What to work on:
Would you return the listing exactly as written, apart from its pictures?
====== Task data
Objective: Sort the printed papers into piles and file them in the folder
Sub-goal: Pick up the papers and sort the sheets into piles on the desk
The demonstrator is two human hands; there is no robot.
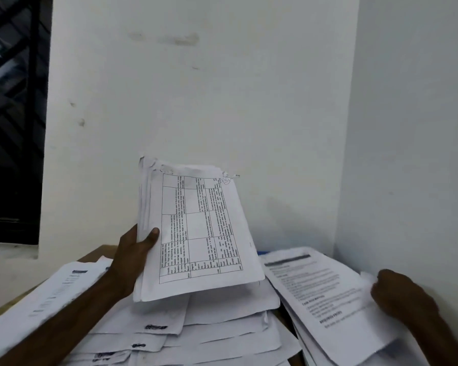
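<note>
Your left hand (132, 257) grips a raised stack (196, 233) by its left edge, thumb on top, printed table facing you. The stack is tilted and sits above the middle pile (209, 326) on the bench (91, 256). Your right hand (399, 297) has its fingers curled round the right edge of the top page (323, 294) of the right pile (312, 350). The left pile (50, 291) lies flat beside your forearm.

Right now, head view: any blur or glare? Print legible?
Head view: the held stack is fairly sharp, though its table text is too small to read; the right hand and the sheet it grips are motion-blurred; the left pile is smeared; no glare on the papers; the window is dark.
</note>
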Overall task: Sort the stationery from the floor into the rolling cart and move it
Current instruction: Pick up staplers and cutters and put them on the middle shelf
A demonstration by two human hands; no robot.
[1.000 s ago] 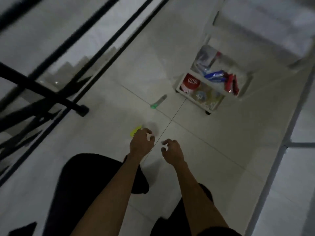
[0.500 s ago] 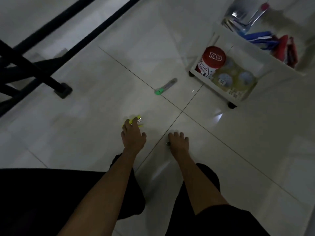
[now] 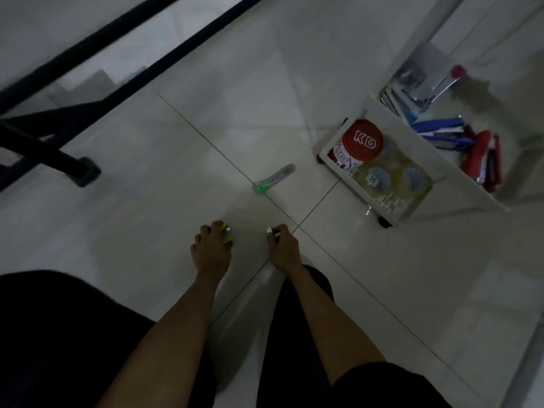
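Note:
My left hand (image 3: pixel 211 251) is down on the white tiled floor, its fingers closed over small yellow binder clips (image 3: pixel 227 234). My right hand (image 3: pixel 283 245) pinches a small white and dark clip (image 3: pixel 271 230) just above the floor. A grey utility knife with a green end (image 3: pixel 272 179) lies on the tiles beyond both hands. The white rolling cart (image 3: pixel 379 125) stands at the right, holding a red-lidded tub (image 3: pixel 363 139), tape rolls (image 3: pixel 379 178), blue pens (image 3: pixel 438 125) and red staplers (image 3: pixel 482 154).
A black metal railing (image 3: pixel 123 51) with a foot (image 3: pixel 85 172) runs along the left, with stairs dropping behind it. My dark-clothed knees (image 3: pixel 59 334) fill the bottom of the view. Open tile lies between my hands and the cart.
The view has dropped closer to the floor. My left hand has closed over the yellow clips, and my right hand has lifted a small clip off the tile.

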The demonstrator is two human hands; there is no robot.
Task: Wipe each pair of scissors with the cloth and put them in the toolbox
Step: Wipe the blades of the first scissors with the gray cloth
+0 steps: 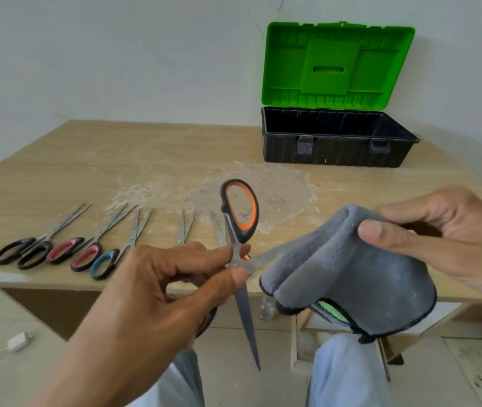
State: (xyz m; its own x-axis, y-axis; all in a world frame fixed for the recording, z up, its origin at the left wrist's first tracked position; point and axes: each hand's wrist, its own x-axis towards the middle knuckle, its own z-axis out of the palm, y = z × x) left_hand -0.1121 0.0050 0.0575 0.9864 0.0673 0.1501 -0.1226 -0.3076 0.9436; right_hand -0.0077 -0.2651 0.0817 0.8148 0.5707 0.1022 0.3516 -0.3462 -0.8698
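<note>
I am in the wiping step, with one pair in hand. My left hand (157, 289) pinches the orange-handled scissors (241, 212) at the pivot between thumb and forefinger, with the other fingers curled beneath. The scissors are spread open in the air in front of the table (87, 160): one blade points down toward 6 o'clock, and the other reaches toward 3 o'clock, where its tip meets the fold of the cloth (351, 274). My right hand (439, 239) pinches the grey cloth, bunched, between thumb and fingers at 3 o'clock from the scissors. Whether the fold actually closes around the blade I cannot tell. Next, I judge, I must fold the cloth over that blade and draw it along the steel, keeping my fingers off the edge, then do the lower blade. The toolbox (336, 151) stands open at 1 o'clock, its green lid (336, 63) upright and nothing visible inside. The row of scissors (66, 248) waits on the table at 9 o'clock.
</note>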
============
Solution to this task:
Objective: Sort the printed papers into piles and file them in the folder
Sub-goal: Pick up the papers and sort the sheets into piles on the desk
The demonstrator is two human hands; there is no robot.
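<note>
Your left hand (132, 257) grips a raised stack (196, 233) by its left edge, thumb on top, printed table facing you. The stack is tilted and sits above the middle pile (209, 326) on the bench (91, 256). Your right hand (399, 297) has its fingers curled round the right edge of the top page (323, 294) of the right pile (312, 350). The left pile (50, 291) lies flat beside your forearm.

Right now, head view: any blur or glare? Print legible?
Head view: the held stack is fairly sharp, though its table text is too small to read; the right hand and the sheet it grips are motion-blurred; the left pile is smeared; no glare on the papers; the window is dark.
</note>
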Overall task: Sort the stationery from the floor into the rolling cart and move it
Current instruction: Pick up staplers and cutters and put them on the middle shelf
A demonstration by two human hands; no robot.
[1.000 s ago] 
[0.500 s ago] 
[now] 
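Note:
My left hand (image 3: pixel 211 251) is down on the white tiled floor, its fingers closed over small yellow binder clips (image 3: pixel 227 234). My right hand (image 3: pixel 283 245) pinches a small white and dark clip (image 3: pixel 271 230) just above the floor. A grey utility knife with a green end (image 3: pixel 272 179) lies on the tiles beyond both hands. The white rolling cart (image 3: pixel 379 125) stands at the right, holding a red-lidded tub (image 3: pixel 363 139), tape rolls (image 3: pixel 379 178), blue pens (image 3: pixel 438 125) and red staplers (image 3: pixel 482 154).
A black metal railing (image 3: pixel 123 51) with a foot (image 3: pixel 85 172) runs along the left, with stairs dropping behind it. My dark-clothed knees (image 3: pixel 59 334) fill the bottom of the view. Open tile lies between my hands and the cart.
The view has dropped closer to the floor. My left hand has closed over the yellow clips, and my right hand has lifted a small clip off the tile.
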
The demonstrator is two human hands; there is no robot.
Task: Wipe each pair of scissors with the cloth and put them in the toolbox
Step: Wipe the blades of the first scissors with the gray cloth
+0 steps: 
State: (xyz m; its own x-axis, y-axis; all in a world frame fixed for the recording, z up, its origin at the left wrist's first tracked position; point and axes: each hand's wrist, its own x-axis towards the middle knuckle, its own z-axis out of the palm, y = z × x) left_hand -0.1121 0.0050 0.0575 0.9864 0.0673 0.1501 -0.1226 -0.3076 0.9436; right_hand -0.0077 -0.2651 0.0817 0.8148 0.5707 0.1022 0.3516 -0.3462 -0.8698
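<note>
I am in the wiping step, with one pair in hand. My left hand (157, 289) pinches the orange-handled scissors (241, 212) at the pivot between thumb and forefinger, with the other fingers curled beneath. The scissors are spread open in the air in front of the table (87, 160): one blade points down toward 6 o'clock, and the other reaches toward 3 o'clock, where its tip meets the fold of the cloth (351, 274). My right hand (439, 239) pinches the grey cloth, bunched, between thumb and fingers at 3 o'clock from the scissors. Whether the fold actually closes around the blade I cannot tell. Next, I judge, I must fold the cloth over that blade and draw it along the steel, keeping my fingers off the edge, then do the lower blade. The toolbox (336, 151) stands open at 1 o'clock, its green lid (336, 63) upright and nothing visible inside. The row of scissors (66, 248) waits on the table at 9 o'clock.
</note>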

The answer requires no additions.